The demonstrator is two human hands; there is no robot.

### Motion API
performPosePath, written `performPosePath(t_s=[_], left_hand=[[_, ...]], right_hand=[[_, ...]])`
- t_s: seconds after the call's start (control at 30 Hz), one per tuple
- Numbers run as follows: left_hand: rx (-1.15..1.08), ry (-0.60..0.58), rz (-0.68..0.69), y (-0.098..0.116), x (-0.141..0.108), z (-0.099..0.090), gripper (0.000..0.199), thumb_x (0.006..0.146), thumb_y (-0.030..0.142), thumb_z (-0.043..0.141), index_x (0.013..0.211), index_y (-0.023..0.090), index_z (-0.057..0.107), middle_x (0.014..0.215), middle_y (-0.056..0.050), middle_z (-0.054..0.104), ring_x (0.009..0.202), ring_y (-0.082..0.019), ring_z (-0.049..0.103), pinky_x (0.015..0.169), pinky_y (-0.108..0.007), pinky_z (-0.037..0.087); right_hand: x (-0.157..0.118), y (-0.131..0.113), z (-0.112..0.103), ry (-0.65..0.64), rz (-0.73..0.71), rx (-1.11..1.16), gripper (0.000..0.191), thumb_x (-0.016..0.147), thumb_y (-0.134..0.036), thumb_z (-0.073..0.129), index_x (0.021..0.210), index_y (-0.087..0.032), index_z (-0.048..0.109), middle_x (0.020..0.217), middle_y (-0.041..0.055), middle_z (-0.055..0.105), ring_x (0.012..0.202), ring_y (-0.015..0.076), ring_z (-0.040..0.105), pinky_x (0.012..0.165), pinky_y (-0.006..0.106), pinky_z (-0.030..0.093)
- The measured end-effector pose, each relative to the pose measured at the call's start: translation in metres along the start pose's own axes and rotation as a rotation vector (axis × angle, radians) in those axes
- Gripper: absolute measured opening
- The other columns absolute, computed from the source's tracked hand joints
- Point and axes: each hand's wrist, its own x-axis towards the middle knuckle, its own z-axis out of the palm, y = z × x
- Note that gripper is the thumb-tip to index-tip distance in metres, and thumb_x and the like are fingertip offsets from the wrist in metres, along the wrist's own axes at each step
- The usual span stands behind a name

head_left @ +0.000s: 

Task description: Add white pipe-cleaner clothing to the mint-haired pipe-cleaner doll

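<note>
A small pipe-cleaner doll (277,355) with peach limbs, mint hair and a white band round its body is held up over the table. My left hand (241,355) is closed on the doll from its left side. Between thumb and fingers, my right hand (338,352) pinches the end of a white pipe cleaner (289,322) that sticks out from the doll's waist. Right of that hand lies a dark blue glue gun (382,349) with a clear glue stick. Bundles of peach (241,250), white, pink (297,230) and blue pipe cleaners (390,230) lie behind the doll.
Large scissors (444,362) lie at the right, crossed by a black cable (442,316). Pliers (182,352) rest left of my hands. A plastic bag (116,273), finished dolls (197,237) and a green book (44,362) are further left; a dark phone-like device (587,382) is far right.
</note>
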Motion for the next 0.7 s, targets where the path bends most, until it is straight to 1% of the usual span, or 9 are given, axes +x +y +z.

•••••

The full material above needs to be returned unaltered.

The demonstrator is two human hands; there is no robot.

### Motion API
performPosePath, written `performPosePath(t_s=[_], left_hand=[[_, ...]], right_hand=[[_, ...]])`
- t_s: seconds after the call's start (control at 30 Hz), one per tuple
- Numbers run as follows: left_hand: rx (-1.15..1.08), ry (-0.60..0.58), rz (-0.68..0.69), y (-0.098..0.116), x (-0.141..0.108), z (-0.099..0.090), gripper (0.000..0.199), thumb_x (0.006..0.146), thumb_y (-0.030..0.142), thumb_z (-0.043..0.141), index_x (0.013..0.211), index_y (-0.023..0.090), index_z (-0.057..0.107), middle_x (0.014..0.215), middle_y (-0.056..0.050), middle_z (-0.054..0.104), ring_x (0.009..0.202), ring_y (-0.082..0.019), ring_z (-0.049..0.103), pinky_x (0.015..0.169), pinky_y (-0.108..0.007), pinky_z (-0.037..0.087); right_hand: x (-0.157..0.118), y (-0.131..0.113), z (-0.112..0.103), ry (-0.65..0.64), rz (-0.73..0.71), rx (-1.11..1.16), gripper (0.000..0.191), thumb_x (-0.016..0.147), thumb_y (-0.134..0.036), thumb_z (-0.073..0.129), index_x (0.021..0.210), index_y (-0.087..0.032), index_z (-0.048..0.109), middle_x (0.020..0.217), middle_y (-0.041..0.055), middle_z (-0.055..0.105), ring_x (0.012..0.202), ring_y (-0.015..0.076), ring_z (-0.040..0.105), pinky_x (0.012..0.165), pinky_y (-0.006..0.106), pinky_z (-0.030..0.093)
- The measured end-effector pose, each relative to the pose measured at the call's start: translation in metres along the start pose's own axes and rotation as a rotation vector (axis × angle, radians) in those axes
- Gripper: absolute measured opening
- The other columns absolute, computed from the source's tracked hand joints
- Point and axes: each hand's wrist, its own x-axis towards the middle knuckle, its own z-axis out of the palm, y = z × x
- Note that gripper is the thumb-tip to index-tip distance in metres, and thumb_x and the like are fingertip offsets from the wrist in metres, along the wrist's own axes at each step
- The usual span stands behind a name

head_left @ +0.000s: 

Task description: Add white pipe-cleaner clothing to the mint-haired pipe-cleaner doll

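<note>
A small pipe-cleaner doll (277,355) with peach limbs, mint hair and a white band round its body is held up over the table. My left hand (241,355) is closed on the doll from its left side. Between thumb and fingers, my right hand (338,352) pinches the end of a white pipe cleaner (289,322) that sticks out from the doll's waist. Right of that hand lies a dark blue glue gun (382,349) with a clear glue stick. Bundles of peach (241,250), white, pink (297,230) and blue pipe cleaners (390,230) lie behind the doll.
Large scissors (444,362) lie at the right, crossed by a black cable (442,316). Pliers (182,352) rest left of my hands. A plastic bag (116,273), finished dolls (197,237) and a green book (44,362) are further left; a dark phone-like device (587,382) is far right.
</note>
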Motion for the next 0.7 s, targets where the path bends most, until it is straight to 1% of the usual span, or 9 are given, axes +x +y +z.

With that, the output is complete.